The Risky Business of Outsourcing
Are companies outsourcing too many of their critical information technology functions and exposing themselves to higher levels of risk?
t has by now become a cliche that information technology is one way to manage risk -- to facilitate the exchange of information, to gather strategic and tactical data. Another way is called outsourcing -- hiring an outside contractor to take over operations formerly run in-house.
So risk management has become a watchword for corporate America. And it's more true in high-tech business, where markets come and go faster than an arctic summer.
But to paraphrase Franklin Delano Roosevelt, in a comment then aimed at the U.S. Navy bureaucracy, if you push down a fluffy pillow in one spot another part of the pillow puffs out in equal measure. So too, perhaps, with risk. By looking to information technology and outsourcing to help reduce economic risk, companies are creating new perils in other areas. "Each computer modem, each fax machine, each cellular phone, each satellite dish that we regard as an indispensable tool of the information age can also be a tool for economic espionage," noted James Woods, chief information officer for Hughes Electronics Corp., at a recent conference on protecting corporate information.

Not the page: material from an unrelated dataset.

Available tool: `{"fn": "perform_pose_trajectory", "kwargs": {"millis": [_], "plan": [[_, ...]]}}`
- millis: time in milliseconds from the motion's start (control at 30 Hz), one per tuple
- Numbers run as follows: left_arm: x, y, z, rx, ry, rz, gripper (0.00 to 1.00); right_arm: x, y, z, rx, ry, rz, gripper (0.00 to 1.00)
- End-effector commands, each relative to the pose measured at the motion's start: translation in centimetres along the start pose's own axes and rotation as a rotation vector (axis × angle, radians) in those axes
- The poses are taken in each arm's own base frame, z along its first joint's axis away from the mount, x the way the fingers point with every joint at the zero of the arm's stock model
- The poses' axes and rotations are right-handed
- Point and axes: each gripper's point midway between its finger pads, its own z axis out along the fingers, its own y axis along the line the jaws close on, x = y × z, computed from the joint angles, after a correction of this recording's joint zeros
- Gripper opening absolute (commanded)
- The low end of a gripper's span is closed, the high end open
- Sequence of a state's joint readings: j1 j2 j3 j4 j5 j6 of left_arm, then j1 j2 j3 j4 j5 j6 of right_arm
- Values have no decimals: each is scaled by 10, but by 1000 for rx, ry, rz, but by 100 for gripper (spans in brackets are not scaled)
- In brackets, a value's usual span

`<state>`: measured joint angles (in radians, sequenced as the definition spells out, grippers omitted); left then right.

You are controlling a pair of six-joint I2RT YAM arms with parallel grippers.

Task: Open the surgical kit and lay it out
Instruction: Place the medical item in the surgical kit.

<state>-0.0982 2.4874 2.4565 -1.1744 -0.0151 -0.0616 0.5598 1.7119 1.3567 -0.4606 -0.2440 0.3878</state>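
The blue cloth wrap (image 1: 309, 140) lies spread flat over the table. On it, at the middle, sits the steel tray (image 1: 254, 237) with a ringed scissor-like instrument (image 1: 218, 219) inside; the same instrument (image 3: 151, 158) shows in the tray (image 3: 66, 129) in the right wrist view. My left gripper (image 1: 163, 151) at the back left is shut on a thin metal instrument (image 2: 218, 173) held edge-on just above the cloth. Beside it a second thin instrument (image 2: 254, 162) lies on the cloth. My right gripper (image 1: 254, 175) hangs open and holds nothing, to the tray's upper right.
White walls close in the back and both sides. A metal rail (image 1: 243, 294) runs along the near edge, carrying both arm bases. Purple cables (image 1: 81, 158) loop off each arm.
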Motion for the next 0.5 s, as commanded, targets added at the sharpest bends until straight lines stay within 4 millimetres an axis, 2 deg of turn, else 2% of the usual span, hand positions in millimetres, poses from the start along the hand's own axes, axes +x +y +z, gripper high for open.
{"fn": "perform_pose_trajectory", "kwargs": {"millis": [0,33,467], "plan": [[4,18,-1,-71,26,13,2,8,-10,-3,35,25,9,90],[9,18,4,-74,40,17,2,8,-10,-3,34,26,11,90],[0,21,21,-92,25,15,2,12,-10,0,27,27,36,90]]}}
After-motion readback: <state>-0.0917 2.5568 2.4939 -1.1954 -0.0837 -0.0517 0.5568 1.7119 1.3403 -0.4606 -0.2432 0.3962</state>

This is no mere doomsaying. In one study, the Department of Defense Security Institute documented alarming and frequent breaches of electronic information security systems between 1987 and 1993. Most disturbingly, these breaches came at high-tech firms and government agencies most equipped, intellectually and technologically, to defend themselves. The list of victims includes AT&T, TRW, Martin Marietta, Grumman, Bell Labs and Pac Tel. Need statistical proof? An Ernst & Young survey of 1,271 companies found more than half suffered financial loss from computer security failures; the Council of Better Business Bureaus calculates losses of $5 billion annually to U.S. businesses due to computer crime; and another industry study recorded more than 900,000 successful computer intrusions in 1994.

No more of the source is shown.